(Items from a data source)

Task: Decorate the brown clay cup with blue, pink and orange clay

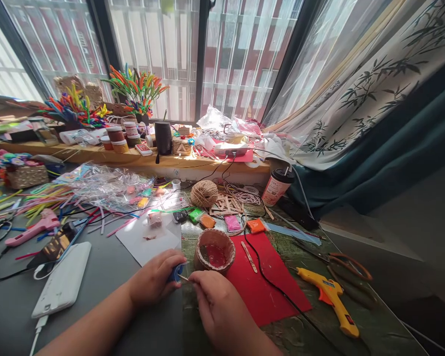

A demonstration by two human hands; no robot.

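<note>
My left hand [154, 281] is closed around a small blue object [177, 272] near the table's front edge. My right hand [218, 309] pinches a thin pale stick [184, 278] whose tip meets the blue object. Just beyond both hands stands a small twine-wrapped bowl [214, 251] with red material inside. It rests at the left edge of a red paper sheet [267, 277], on which a wooden stick [249, 256] lies.
A yellow glue gun [332, 296] with a black cord lies to the right, scissors [341, 262] beyond it. A white power bank [64, 279], a pink glue gun [33, 228], pipe cleaners, a twine ball [203, 193], clay packets and a cup [276, 185] crowd the table.
</note>
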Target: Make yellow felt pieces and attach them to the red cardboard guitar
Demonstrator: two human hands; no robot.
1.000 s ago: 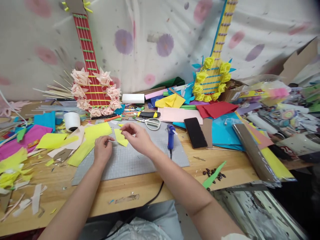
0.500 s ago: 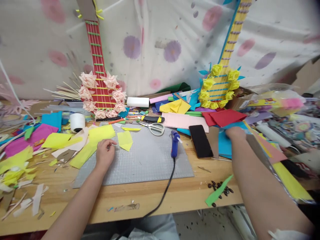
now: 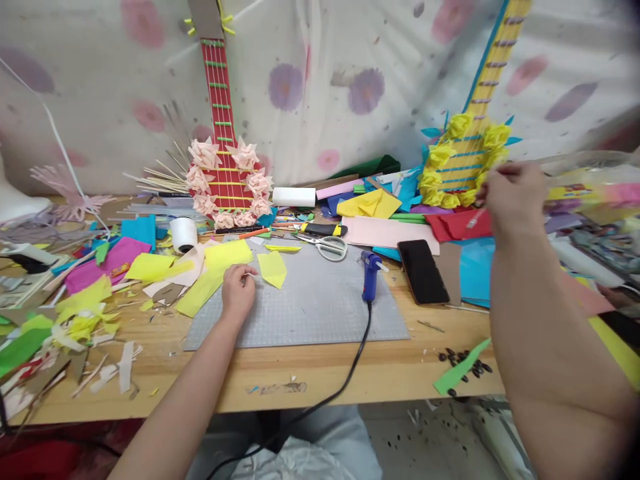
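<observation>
Yellow tissue paper, a small folded piece [image 3: 273,269], lies on the grey gridded cutting mat [image 3: 310,313] just beside the left hand [image 3: 239,291]. That hand rests on the mat's left part, its grip pressed together on a thin pale stick [image 3: 249,274] whose tip points toward the yellow piece; whether stick and paper touch cannot be told.

The right hand [image 3: 515,197] is raised well apart from the mat, over the red paper sheets [image 3: 457,223] and in front of the yellow cardboard guitar ringed with yellow paper flowers [image 3: 467,157]. Its fingers are curled and pinched together near the flowers; a small pale sliver [image 3: 475,217] shows below the hand, too blurred to tell whether it is held.

On the mat's right part stands a blue glue gun [image 3: 371,272], its black cord [image 3: 345,383] running off the front edge of the wooden tabletop [image 3: 350,377]. Behind the mat lie white-handled scissors [image 3: 327,245] and a yellow-and-black utility knife [image 3: 320,229]. A black phone [image 3: 423,271] lies face up to the right of the glue gun, beside a turquoise sheet [image 3: 475,273]. A red cardboard guitar ringed with pink paper flowers [image 3: 227,183] leans against the flowered cloth backdrop [image 3: 350,73]. A white tape roll [image 3: 183,233] stands left of the mat among yellow and magenta paper scraps [image 3: 120,267]. Dark seeds [image 3: 463,360] and a green paper strip [image 3: 460,375] lie near the tabletop's front right edge.
</observation>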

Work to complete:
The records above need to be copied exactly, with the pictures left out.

Worked solution:
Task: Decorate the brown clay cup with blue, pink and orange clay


A demonstration by two human hands; no robot.

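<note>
My left hand [154, 281] is closed around a small blue object [177, 272] near the table's front edge. My right hand [218, 309] pinches a thin pale stick [184, 278] whose tip meets the blue object. Just beyond both hands stands a small twine-wrapped bowl [214, 251] with red material inside. It rests at the left edge of a red paper sheet [267, 277], on which a wooden stick [249, 256] lies.
A yellow glue gun [332, 296] with a black cord lies to the right, scissors [341, 262] beyond it. A white power bank [64, 279], a pink glue gun [33, 228], pipe cleaners, a twine ball [203, 193], clay packets and a cup [276, 185] crowd the table.
</note>
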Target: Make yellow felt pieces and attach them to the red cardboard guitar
Demonstrator: two human hands; no robot.
1.000 s ago: 
0.500 s ago: 
now: 
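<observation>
Yellow tissue paper, a small folded piece [image 3: 273,269], lies on the grey gridded cutting mat [image 3: 310,313] just beside the left hand [image 3: 239,291]. That hand rests on the mat's left part, its grip pressed together on a thin pale stick [image 3: 249,274] whose tip points toward the yellow piece; whether stick and paper touch cannot be told.

The right hand [image 3: 515,197] is raised well apart from the mat, over the red paper sheets [image 3: 457,223] and in front of the yellow cardboard guitar ringed with yellow paper flowers [image 3: 467,157]. Its fingers are curled and pinched together near the flowers; a small pale sliver [image 3: 475,217] shows below the hand, too blurred to tell whether it is held.

On the mat's right part stands a blue glue gun [image 3: 371,272], its black cord [image 3: 345,383] running off the front edge of the wooden tabletop [image 3: 350,377]. Behind the mat lie white-handled scissors [image 3: 327,245] and a yellow-and-black utility knife [image 3: 320,229]. A black phone [image 3: 423,271] lies face up to the right of the glue gun, beside a turquoise sheet [image 3: 475,273]. A red cardboard guitar ringed with pink paper flowers [image 3: 227,183] leans against the flowered cloth backdrop [image 3: 350,73]. A white tape roll [image 3: 183,233] stands left of the mat among yellow and magenta paper scraps [image 3: 120,267]. Dark seeds [image 3: 463,360] and a green paper strip [image 3: 460,375] lie near the tabletop's front right edge.
</observation>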

For this exercise, nothing more remains to be done.